The united states postal service has no business “designing” a vehicle but they thought they knew better than the best automakers on the planet and now they are stuck with a company that is specialized in heavy equipment instead of fuel efficient, safe, light duty vehicles.
Do civilians get the 60 grand price that the govt pays or will there be “additional markup”?
I will NEVER tolerate Chevy Tracker slander. Did we forget that Suzuki indeed DID make a race version of the Tracktaracudo?? Pikes Peak Escudo baybeee
funny, I thought it looked like a Transit with a bigger windshield. And that windshield is going to heat the hell out of it.
Every time I see this ridiculous new mail vehicle, it makes me think of a cartoon. However, it was not until today that I could identify which cartoon. A friend of mine told me what it looked like to him and I realized that was exactly what I was thinking of.
The Flying Car 2.0 from Cloudy with a Chance of Meatballs.
Unsurprisingly, Reddit has already discovered this.
Nick Birch from Big Mouth.
Thank you for the Wisconsin vanity plate.
I think Oshkosh is indeed there, are they not?
Indeed
That envelope window is inspired.
Nice. You really “posted” a fine “package” by “delivering” a quality unit “enveloped” in an unusual “box”. I’ll be the first to “stamp” out negativity from anyone saying you just “mailed” it in.
I doubt any mail carriers want to sit in that fishbowl let alone camp in it LOL
bro it has air conditioning!
Bro, it’s a UV oven!
It is an incredibly fucking dumbass idea, but that is why I come here. Other car sites whine about frivolous topics like Tundras with bad engines and CUV’s not handling like sports cars, while you are exploring the Important Issues of the car world. That is why I come to this site.
It’s like having a mini RV with the windshield of a 42′ Prevost.
If Weekend at Bernie’s had a hearse, this would be it complete with Bernie’s corpse propped up in the back doing the royal wave.

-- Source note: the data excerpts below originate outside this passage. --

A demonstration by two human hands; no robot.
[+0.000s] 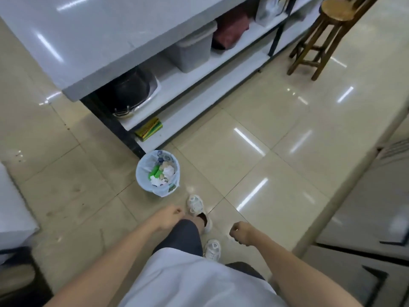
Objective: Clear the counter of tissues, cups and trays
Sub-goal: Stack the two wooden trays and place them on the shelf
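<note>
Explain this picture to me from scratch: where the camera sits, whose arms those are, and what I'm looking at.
There is no machine here. One wide camera is worn on a person's head and looks forward and down, so the arms coming up from the bottom edge are that person's own. The left hand and right hand are both loosely curled and seem to hold nothing. Below them you see a white shirt, dark trousers and white shoes on a glossy tiled floor. Just ahead stands a small bin lined with a pale bag, holding crumpled tissues and green scraps. Behind it is a white counter whose visible top looks bare, with shelves beneath holding a grey box, a dark pot and a reddish bag. A wooden stool stands to the right.
</note>
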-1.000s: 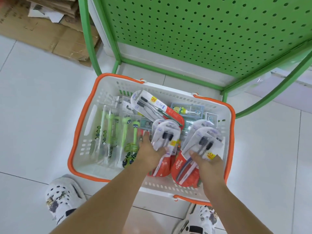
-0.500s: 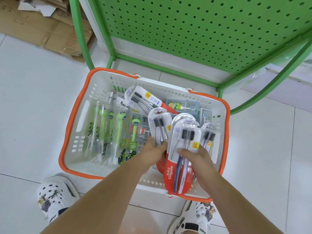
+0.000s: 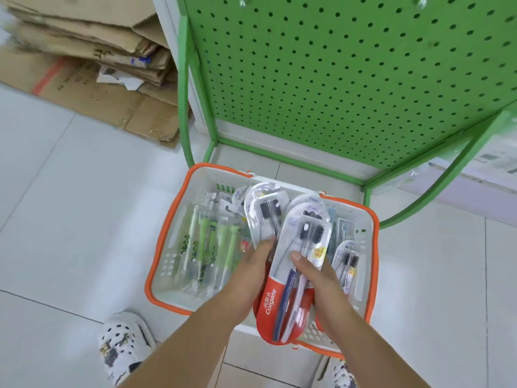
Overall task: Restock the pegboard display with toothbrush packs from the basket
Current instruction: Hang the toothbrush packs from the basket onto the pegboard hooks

For what it’s worth I think it’s splendid. In Europe there are similarly small RV’s.
Meanwhile, a human being will get stay up way too late on a work night, be miserable and barely productive the next day (an hours-long unpleasant tingle), then do the same damn thing all over again without a second thought.
Also commute into a job that could easily be done from home, spending their own time, gas, wear and tear and lunch money often simply to boost the value of the building.
Also boosting the value of managers who don’t know how to measure the productivity of their workers without seeing butts in seats.